= Stored data =
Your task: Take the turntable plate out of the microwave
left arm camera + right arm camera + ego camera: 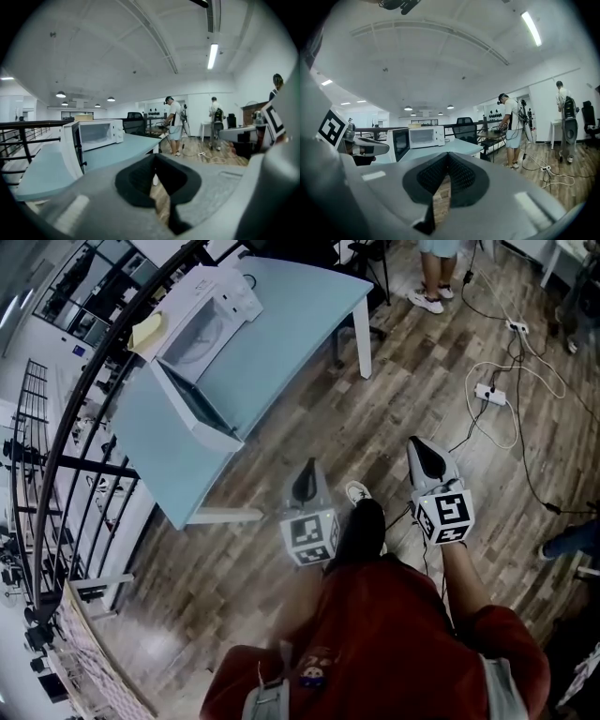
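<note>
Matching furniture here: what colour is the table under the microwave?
Light blue table, clearest in head view.

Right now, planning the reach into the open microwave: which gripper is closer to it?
The left gripper: it is held just off the blue table's near corner, on the microwave's side. The right gripper is farther off, out over the wood floor.

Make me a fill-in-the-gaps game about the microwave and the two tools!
The microwave stands on a light ____ table.
Its door is swung ____.
The left tool and the right tool are both shut and hold ____.
Missing words: blue; open; nothing.
</note>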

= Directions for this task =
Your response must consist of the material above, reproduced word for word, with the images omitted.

= Response for this exercise =
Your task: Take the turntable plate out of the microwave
left arm camera + right arm camera + ego camera: 
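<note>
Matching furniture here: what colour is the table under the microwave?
Light blue table, clearest in head view.

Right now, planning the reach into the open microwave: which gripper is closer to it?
The left gripper: it is held just off the blue table's near corner, on the microwave's side. The right gripper is farther off, out over the wood floor.

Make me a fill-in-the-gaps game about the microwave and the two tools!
The microwave stands on a light ____ table.
Its door is swung ____.
The left tool and the right tool are both shut and hold ____.
Missing words: blue; open; nothing.
</note>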

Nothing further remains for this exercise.